» Assigned task: Retype the data below exactly, skipping pictures.

» Data section:
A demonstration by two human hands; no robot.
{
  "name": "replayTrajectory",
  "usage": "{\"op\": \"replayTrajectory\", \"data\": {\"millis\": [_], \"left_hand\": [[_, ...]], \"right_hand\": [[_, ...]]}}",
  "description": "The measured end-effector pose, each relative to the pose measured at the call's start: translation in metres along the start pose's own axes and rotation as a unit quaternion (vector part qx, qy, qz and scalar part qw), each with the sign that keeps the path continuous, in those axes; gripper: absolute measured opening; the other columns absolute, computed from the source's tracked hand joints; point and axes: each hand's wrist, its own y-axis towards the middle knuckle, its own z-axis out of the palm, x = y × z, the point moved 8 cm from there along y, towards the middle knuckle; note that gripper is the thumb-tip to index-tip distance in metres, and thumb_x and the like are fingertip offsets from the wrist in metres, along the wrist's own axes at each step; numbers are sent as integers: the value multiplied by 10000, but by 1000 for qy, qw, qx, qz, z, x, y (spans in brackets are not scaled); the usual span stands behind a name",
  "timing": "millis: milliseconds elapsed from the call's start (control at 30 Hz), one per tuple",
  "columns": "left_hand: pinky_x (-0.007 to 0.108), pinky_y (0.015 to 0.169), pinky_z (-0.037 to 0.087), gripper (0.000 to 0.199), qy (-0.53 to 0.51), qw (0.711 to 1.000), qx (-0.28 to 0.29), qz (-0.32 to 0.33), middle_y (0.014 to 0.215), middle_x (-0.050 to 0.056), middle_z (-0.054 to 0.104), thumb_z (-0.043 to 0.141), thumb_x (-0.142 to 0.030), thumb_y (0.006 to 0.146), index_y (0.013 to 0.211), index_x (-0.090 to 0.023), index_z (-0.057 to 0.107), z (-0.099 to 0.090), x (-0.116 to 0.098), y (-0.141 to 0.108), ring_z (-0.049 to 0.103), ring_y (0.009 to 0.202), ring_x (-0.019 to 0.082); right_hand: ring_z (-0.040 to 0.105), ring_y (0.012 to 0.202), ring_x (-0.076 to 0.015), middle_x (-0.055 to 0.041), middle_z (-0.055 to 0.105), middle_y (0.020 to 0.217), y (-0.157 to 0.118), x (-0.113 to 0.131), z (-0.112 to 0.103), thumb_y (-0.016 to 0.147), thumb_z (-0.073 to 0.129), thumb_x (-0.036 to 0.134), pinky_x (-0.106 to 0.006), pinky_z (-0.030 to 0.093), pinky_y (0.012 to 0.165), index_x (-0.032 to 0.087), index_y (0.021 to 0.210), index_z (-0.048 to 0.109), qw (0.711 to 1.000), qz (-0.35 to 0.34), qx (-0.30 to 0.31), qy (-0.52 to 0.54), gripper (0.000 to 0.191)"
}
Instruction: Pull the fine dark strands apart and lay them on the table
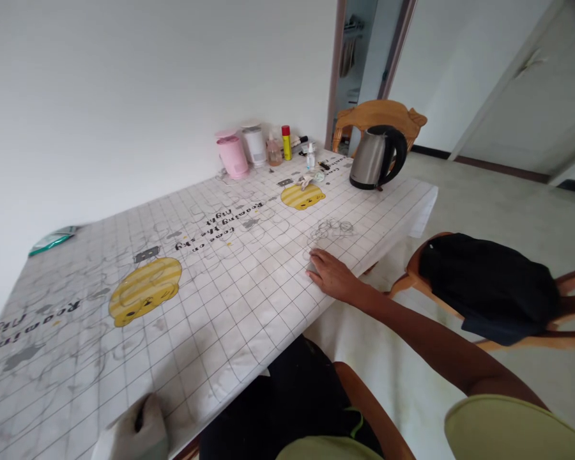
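Observation:
My right hand point(333, 275) rests on the tablecloth point(249, 281) near the table's front edge. Its thumb and index finger are apart, with a greyish shadowed patch between them; whether that is a print or a small thing, I cannot tell. At the bottom left my left hand point(138, 431) lies on the cloth, pale and whitish, perhaps gloved. It looks curled into a fist with a dark gap near the thumb, and anything inside is hidden. Yellow striped bear prints point(146, 291) and lettering cover the white gridded cloth.
A steel kettle point(368, 160) stands at the table's right end. Along the wall are a pink container point(232, 156), a white container point(255, 145), a pump bottle point(274, 152) and a red-capped yellow can point(286, 144). A green-edged packet point(55, 241) lies far left. Dark clothing point(489, 281) covers a chair.

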Motion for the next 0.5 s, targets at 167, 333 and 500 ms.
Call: {"op": "replayTrajectory", "data": {"millis": [167,333,500], "left_hand": [[421,1000,549,451,-58,992,-62,97,1211,138,763,472,-432,924,1154,-163,752,11,-58,-5,689,1175,331],[383,1056,532,403,-96,972,-47,209,1274,60,746,487,-445,973,1212,-242,741,15,-159,-23,706,1147,265],[391,1077,527,406,-101,925,37,363,1392,72,682,499,-356,1002,1356,-247,664,29,-280,-33,647,1266,266]], "right_hand": [[611,1108,-308,-169,653,1129,-8,-7,-5,1005,586,232,-462,574,934,152,1064,600,999,33,-2,-9,101],[599,1052,-291,-161,637,1073,-18,-14,-12,1020,499,152,-427,574,885,150,1017,590,999,16,16,-33,92],[587,1175,-309,-191,632,1196,-26,-17,-21,1016,512,179,-460,578,937,147,1119,589,999,-17,39,8,133]]}}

» Solution to this task:
A demonstration by two human hands; no robot.
{
  "name": "replayTrajectory",
  "usage": "{\"op\": \"replayTrajectory\", \"data\": {\"millis\": [_], \"left_hand\": [[_, ...]], \"right_hand\": [[_, ...]]}}",
  "description": "The measured end-effector pose, each relative to the pose measured at the call's start: translation in metres along the start pose's own axes and rotation as a unit quaternion (vector part qx, qy, qz and scalar part qw), each with the sign that keeps the path continuous, in those axes; gripper: absolute measured opening; the other columns absolute, computed from the source's tracked hand joints; point and axes: each hand's wrist, its own y-axis towards the middle knuckle, its own z-axis out of the palm, x = y × z, the point moved 8 cm from there along y, towards the middle knuckle; note that gripper is the thumb-tip to index-tip distance in metres, and thumb_x and the like are fingertip offsets from the wrist in metres, along the wrist's own axes at each step; numbers are sent as integers: the value multiplied by 10000, but by 1000 for qy, qw, qx, qz, z, x, y (spans in brackets are not scaled); the usual span stands behind a name",
  "timing": "millis: milliseconds elapsed from the call's start (control at 30 Hz), one per tuple",
  "columns": "left_hand: pinky_x (-0.007 to 0.108), pinky_y (0.015 to 0.169), pinky_z (-0.037 to 0.087), gripper (0.000 to 0.199), qy (-0.53 to 0.51), qw (0.711 to 1.000), qx (-0.28 to 0.29), qz (-0.32 to 0.33), middle_y (0.014 to 0.215), middle_x (-0.050 to 0.056), middle_z (-0.054 to 0.104), thumb_z (-0.043 to 0.141), thumb_x (-0.142 to 0.030), thumb_y (0.006 to 0.146), index_y (0.013 to 0.211), index_x (-0.090 to 0.023), index_z (-0.057 to 0.107), z (-0.099 to 0.090), x (-0.116 to 0.098), y (-0.141 to 0.108), ring_z (-0.049 to 0.103), ring_y (0.009 to 0.202), ring_x (-0.019 to 0.082); right_hand: ring_z (-0.040 to 0.105), ring_y (0.012 to 0.202), ring_x (-0.076 to 0.015), middle_x (-0.055 to 0.041), middle_z (-0.055 to 0.105), middle_y (0.020 to 0.217), y (-0.157 to 0.118), x (-0.113 to 0.131), z (-0.112 to 0.103), thumb_y (-0.016 to 0.147), thumb_z (-0.073 to 0.129), thumb_x (-0.036 to 0.134), pinky_x (-0.106 to 0.006), pinky_z (-0.030 to 0.093), pinky_y (0.012 to 0.165), index_x (-0.032 to 0.087), index_y (0.021 to 0.210), index_z (-0.048 to 0.109), qw (0.711 to 1.000), qz (-0.35 to 0.34), qx (-0.30 to 0.31), qy (-0.52 to 0.54), gripper (0.000 to 0.191)"
}
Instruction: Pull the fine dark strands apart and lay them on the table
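Observation:
My right hand point(333, 275) rests on the tablecloth point(249, 281) near the table's front edge. Its thumb and index finger are apart, with a greyish shadowed patch between them; whether that is a print or a small thing, I cannot tell. At the bottom left my left hand point(138, 431) lies on the cloth, pale and whitish, perhaps gloved. It looks curled into a fist with a dark gap near the thumb, and anything inside is hidden. Yellow striped bear prints point(146, 291) and lettering cover the white gridded cloth.
A steel kettle point(368, 160) stands at the table's right end. Along the wall are a pink container point(232, 156), a white container point(255, 145), a pump bottle point(274, 152) and a red-capped yellow can point(286, 144). A green-edged packet point(55, 241) lies far left. Dark clothing point(489, 281) covers a chair.
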
Motion for the next 0.5 s, targets at 167, 333 and 500 ms.
Call: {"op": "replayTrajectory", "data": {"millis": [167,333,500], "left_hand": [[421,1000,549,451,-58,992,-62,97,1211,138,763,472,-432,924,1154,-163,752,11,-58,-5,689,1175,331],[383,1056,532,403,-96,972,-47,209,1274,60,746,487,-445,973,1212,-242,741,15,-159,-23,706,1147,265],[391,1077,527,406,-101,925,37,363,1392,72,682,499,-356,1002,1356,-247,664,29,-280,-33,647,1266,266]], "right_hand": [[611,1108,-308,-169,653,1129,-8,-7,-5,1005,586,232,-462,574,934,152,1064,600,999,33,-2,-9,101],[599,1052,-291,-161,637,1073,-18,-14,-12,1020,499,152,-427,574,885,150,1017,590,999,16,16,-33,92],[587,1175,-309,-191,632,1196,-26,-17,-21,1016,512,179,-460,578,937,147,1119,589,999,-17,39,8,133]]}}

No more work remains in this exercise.